Edward’s Ferry Road is named after Edward’s Ferry that operated from 1791 to 1915 across the Potomac River near Goose Creek east of Leesburg. There’s also an Edward’s Ferry Road in Maryland leading up to the ferry landing on that side of the river.

In June, 1863, about 70,000 Union forces marched down Edward’s Ferry Road and crossed the Potomac River into Maryland on their way to Gettysburg. They managed to get across on a pontoon bridge constructed of rowboats and wooden planks.

The remains of stone buildings—a stable, granary, ice house, and a well structure built around 1880 by Charles Paxton—are now part of the Northern Virginia Park Authority’s Wilderness Park located on the east end of Edward’s Ferry Road.

A short distance west is the site of an old inn known as Cattail Ordinary. A British subject, Nicholas Cresswell, wrote in his journal in an entry dated Thursday, September 19, 1776 that, “Mr.
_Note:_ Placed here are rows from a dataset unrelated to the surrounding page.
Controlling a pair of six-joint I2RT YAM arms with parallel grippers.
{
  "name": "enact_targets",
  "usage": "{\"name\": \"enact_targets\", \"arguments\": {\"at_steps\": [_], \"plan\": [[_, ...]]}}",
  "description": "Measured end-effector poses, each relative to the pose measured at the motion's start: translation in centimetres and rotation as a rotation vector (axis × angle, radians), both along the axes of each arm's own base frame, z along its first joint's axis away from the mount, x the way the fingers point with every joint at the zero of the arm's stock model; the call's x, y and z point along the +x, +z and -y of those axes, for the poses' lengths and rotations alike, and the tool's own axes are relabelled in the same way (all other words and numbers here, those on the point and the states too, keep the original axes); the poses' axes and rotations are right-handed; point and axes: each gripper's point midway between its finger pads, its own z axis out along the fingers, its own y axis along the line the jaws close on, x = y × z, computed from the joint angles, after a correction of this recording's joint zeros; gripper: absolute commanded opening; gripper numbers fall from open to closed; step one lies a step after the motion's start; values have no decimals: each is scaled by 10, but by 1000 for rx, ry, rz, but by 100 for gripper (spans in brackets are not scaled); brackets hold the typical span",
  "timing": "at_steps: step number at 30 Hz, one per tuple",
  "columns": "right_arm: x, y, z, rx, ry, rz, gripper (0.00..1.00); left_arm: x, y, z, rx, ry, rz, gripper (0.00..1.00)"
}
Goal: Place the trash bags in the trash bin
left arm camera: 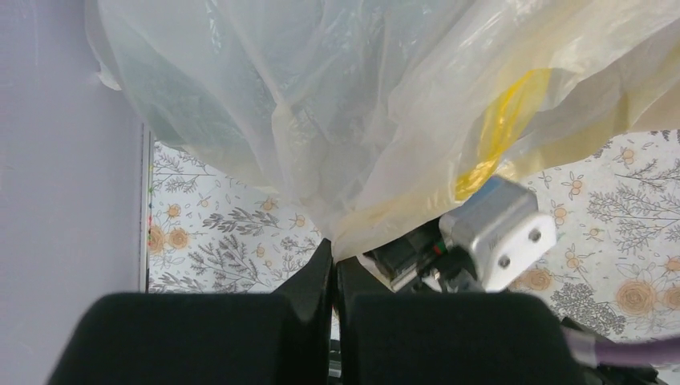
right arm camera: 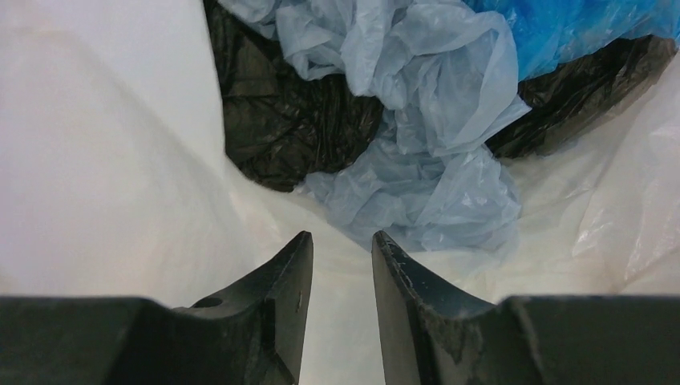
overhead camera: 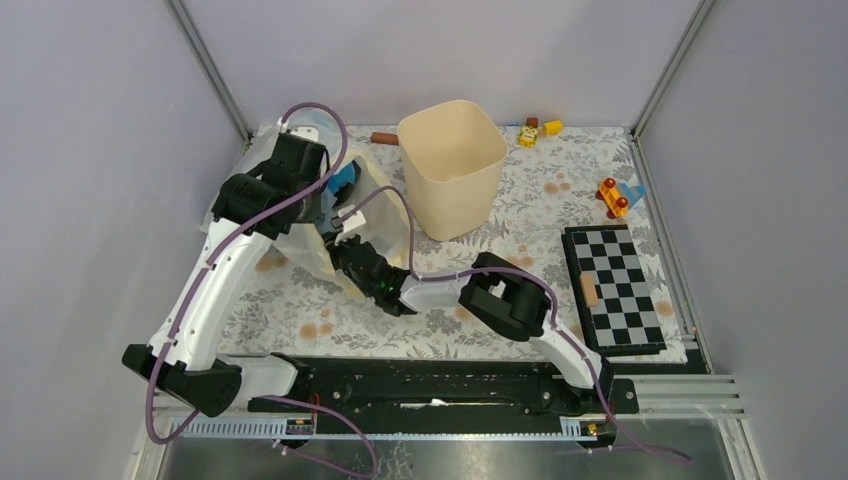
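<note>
Meanwhile, the left gripper point(left arm camera: 333, 261) pinches the big clear bag point(left arm camera: 321, 104) and the right gripper point(right arm camera: 341, 249) sits part open inside it.

From above, the cream bin point(overhead camera: 452, 170) stands upright on the flowered table point(overhead camera: 530, 215), just right of the big clear bag, and both arms reach to that bag at the far left. On the left wrist view, the two fingers are pressed together on a fold of the clear and pale-yellow film. On the right wrist view, the fingers stand a moderate gap apart with nothing between them. The crumpled light-blue trash bag point(right arm camera: 425, 160) lies just ahead of the tips inside the big clear bag, over black plastic point(right arm camera: 297, 120) and beside brighter blue plastic point(right arm camera: 577, 28). Whether a tip touches it cannot be told.
</note>
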Motion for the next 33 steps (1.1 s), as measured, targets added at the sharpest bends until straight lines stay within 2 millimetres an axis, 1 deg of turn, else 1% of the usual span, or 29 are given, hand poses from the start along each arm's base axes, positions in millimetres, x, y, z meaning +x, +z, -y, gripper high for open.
{"name": "enact_targets", "arguments": {"at_steps": [3,5,6,7,8,10,11,14,16,18,20,22,23,24,25,27,29,30,31,33], "plan": [[14,-3,-4,17,-25,-18,40,-2,-1,-5,20,14,4,0],[30,-2,-3,47,-48,-51,43,-4,-4,-9,33,23,2,0],[37,-1,-3,62,-56,-64,46,-5,-5,-10,39,27,1,0],[46,2,-1,79,-68,-80,51,-5,-6,-12,44,31,1,0],[58,6,1,95,-78,-94,58,-5,-7,-12,47,34,3,0],[83,14,11,128,-115,-111,69,-2,-7,-12,48,38,11,0],[90,17,14,138,-127,-115,76,-1,-7,-12,47,40,19,0],[111,21,28,160,-168,-130,91,4,-9,-11,45,44,34,0],[122,18,37,169,-195,-156,95,7,-9,-11,45,48,45,0],[130,16,43,172,-216,-180,95,9,-10,-10,45,49,53,0],[138,19,47,187,-231,-194,95,12,-8,-10,43,49,66,0],[147,28,47,210,-240,-195,88,14,-6,-9,40,49,79,0],[152,38,44,233,-241,-189,82,15,-5,-9,40,50,85,0],[156,44,42,249,-242,-183,74,16,-5,-9,41,50,89,0],[159,50,39,264,-241,-180,64,17,-4,-9,41,51,92,0],[164,62,35,295,-237,-168,41,19,-4,-9,40,55,105,0],[166,68,31,311,-233,-161,16,21,-8,-9,41,57,108,0],[166,69,30,315,-232,-163,7,21,-10,-9,43,57,105,0],[166,68,31,311,-232,-163,0,22,-13,-9,46,58,102,0],[165,65,31,308,-230,-167,0,22,-19,-9,49,59,99,0]]}}
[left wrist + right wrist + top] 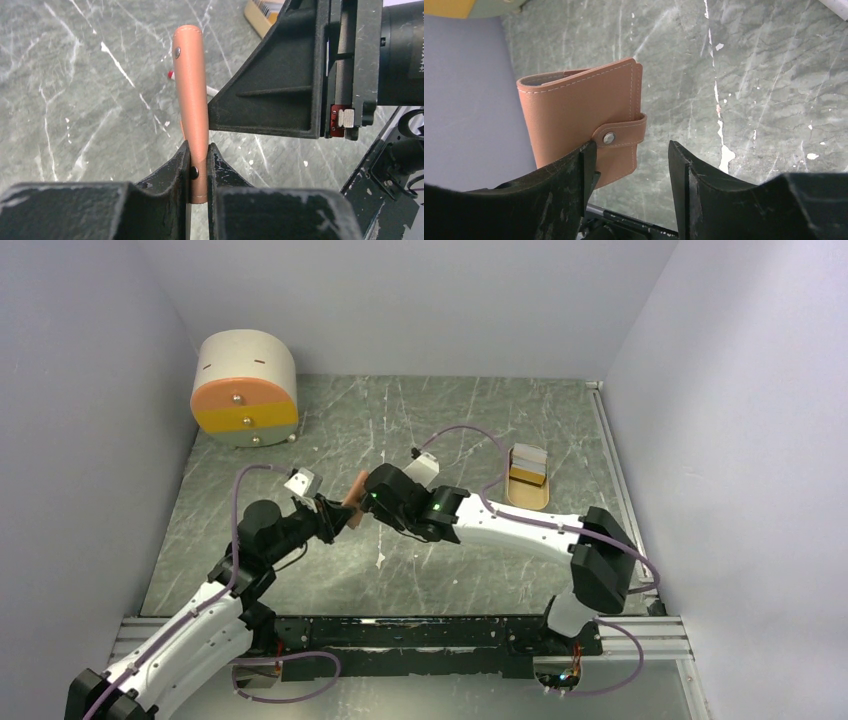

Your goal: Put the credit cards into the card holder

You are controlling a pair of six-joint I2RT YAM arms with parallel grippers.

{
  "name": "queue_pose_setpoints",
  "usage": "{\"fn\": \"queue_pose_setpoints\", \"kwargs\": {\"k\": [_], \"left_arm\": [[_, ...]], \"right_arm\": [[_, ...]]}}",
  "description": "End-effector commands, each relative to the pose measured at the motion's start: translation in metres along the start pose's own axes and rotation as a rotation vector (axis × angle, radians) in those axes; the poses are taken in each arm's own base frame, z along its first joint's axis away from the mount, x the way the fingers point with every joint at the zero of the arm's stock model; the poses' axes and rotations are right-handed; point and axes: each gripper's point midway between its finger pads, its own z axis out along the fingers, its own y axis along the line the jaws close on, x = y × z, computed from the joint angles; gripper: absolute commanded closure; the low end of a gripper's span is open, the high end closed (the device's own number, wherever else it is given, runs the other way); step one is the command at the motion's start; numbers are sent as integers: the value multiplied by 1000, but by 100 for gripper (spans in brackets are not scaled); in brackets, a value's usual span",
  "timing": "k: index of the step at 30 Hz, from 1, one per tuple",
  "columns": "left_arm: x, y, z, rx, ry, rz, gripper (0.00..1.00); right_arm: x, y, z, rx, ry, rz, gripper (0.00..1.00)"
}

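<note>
My left gripper (335, 515) (199, 150) is shut on the lower edge of the card holder (353, 490) (192, 90) (579, 115), a brown leather wallet held upright above the table, its strap snapped shut. My right gripper (372, 490) (631, 147) stands open right beside it. In the right wrist view its left finger overlaps the holder's face just under the snap, and nothing is between the jaws. The credit cards (528, 466) appear to stand in a small tan tray (527, 495) at the back right, too small to make out.
A rounded white, orange and yellow drawer box (245, 390) stands at the back left. A thin white stick with a red tip (212, 90) lies on the dark marbled table behind the holder. Grey walls close in three sides.
</note>
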Motion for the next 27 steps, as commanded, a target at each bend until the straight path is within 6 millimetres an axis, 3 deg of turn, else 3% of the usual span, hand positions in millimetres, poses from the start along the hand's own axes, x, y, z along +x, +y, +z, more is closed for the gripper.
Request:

Kirk insisted on me dining with him. Expected I was gone aboard the fleet. Lodged at the Cattail.”

The late Mary Harris owned the Cattail Farm along Edwards Ferry Road. At the outset of World War II, she lived in Shanghai, as the daughter of a British diplomat stationed there. They were interned by the Japanese and later were exchanged for Japanese internees.

The family ended up in Portuguese East Africa where she worked for the English espionage agency MI5 as a coder. She met and married Huntington Harris, a member of the OSS, and they later moved to Leesburg. The Cattail name derives from a creek with cattails that runs through the Harris property, now in an environmental easement.

The Sage Hill farm across the road from the Harris farm is owned by the Eeda and the late Alfred Dennis. In an interview several years ago, Alfred pointed out several prominent swales along the road. “That’s a Confederate entrenchment,” he said. “It was likely designed to keep an eye on Union troops coming up Edwards Ferry Road on their way to Leesburg.”

When Noah Markham of the Civil War Trust saw those trenches, he said, “Outside of possibly Vicksburg and Petersburg, these are the most imposing and wellpreserved Civil War entrenchments I’ve seen.” The Dennis property has yielded rifle slugs and pieces of Confederate and Union uniforms.

Eeda Dennis grew up in Nazi-occupied Norway. Her father once told her that if it hadn’t been for General George Marshall and the Marshall Plan, her family would have starved after the war.

She once met General Marshall when he was out painting the gates at the entrance to his Leesburg home known as Dodona Manor on Edwards Ferry Road. He lived there for 12 years and Eeda Dennis has served on the board of Dodona Manor.